**EXERCISE:**
Line for line, the listing below is to be transcribed exactly.
Segment Start: COLLECTED DATA
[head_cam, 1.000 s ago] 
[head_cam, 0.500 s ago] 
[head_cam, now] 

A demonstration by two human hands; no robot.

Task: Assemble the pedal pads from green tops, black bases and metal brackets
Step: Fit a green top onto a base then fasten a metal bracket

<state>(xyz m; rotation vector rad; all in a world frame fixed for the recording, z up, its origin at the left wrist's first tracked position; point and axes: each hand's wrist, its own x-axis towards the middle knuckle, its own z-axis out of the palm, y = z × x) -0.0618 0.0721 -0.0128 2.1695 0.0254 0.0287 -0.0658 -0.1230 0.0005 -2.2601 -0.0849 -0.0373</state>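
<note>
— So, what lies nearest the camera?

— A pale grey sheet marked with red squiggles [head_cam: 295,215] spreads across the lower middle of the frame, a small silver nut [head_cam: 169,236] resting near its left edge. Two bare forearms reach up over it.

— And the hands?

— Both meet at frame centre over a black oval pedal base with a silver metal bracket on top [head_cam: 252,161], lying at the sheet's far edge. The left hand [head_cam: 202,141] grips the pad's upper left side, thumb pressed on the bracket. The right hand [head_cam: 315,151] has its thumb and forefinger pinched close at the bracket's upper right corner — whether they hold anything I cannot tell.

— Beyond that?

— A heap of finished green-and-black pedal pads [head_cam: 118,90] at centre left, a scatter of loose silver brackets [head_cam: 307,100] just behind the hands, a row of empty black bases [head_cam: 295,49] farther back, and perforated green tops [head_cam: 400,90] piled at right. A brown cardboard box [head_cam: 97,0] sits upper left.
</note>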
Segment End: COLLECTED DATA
**WRITTEN SOLUTION:**
[head_cam, 1.000 s ago] 
[head_cam, 0.500 s ago] 
[head_cam, now] 

A demonstration by two human hands; no robot.

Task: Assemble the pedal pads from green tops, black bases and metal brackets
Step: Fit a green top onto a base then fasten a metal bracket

<state>(xyz m; rotation vector rad; all in a world frame fixed for the recording, z up, its origin at the left wrist's first tracked position; point and axes: each hand's wrist, its own x-axis towards the middle knuckle, its own z-axis out of the palm, y = z × x) -0.0618 0.0721 -0.0128 2.1695 0.0254 0.0287 -0.0658 -0.1230 0.0005 -2.2601 -0.0849 -0.0373</state>
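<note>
— So, what lies nearest the camera?

— A pale grey sheet marked with red squiggles [head_cam: 295,215] spreads across the lower middle of the frame, a small silver nut [head_cam: 169,236] resting near its left edge. Two bare forearms reach up over it.

— And the hands?

— Both meet at frame centre over a black oval pedal base with a silver metal bracket on top [head_cam: 252,161], lying at the sheet's far edge. The left hand [head_cam: 202,141] grips the pad's upper left side, thumb pressed on the bracket. The right hand [head_cam: 315,151] has its thumb and forefinger pinched close at the bracket's upper right corner — whether they hold anything I cannot tell.

— Beyond that?

— A heap of finished green-and-black pedal pads [head_cam: 118,90] at centre left, a scatter of loose silver brackets [head_cam: 307,100] just behind the hands, a row of empty black bases [head_cam: 295,49] farther back, and perforated green tops [head_cam: 400,90] piled at right. A brown cardboard box [head_cam: 97,0] sits upper left.
</note>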

The answer has nothing more to it.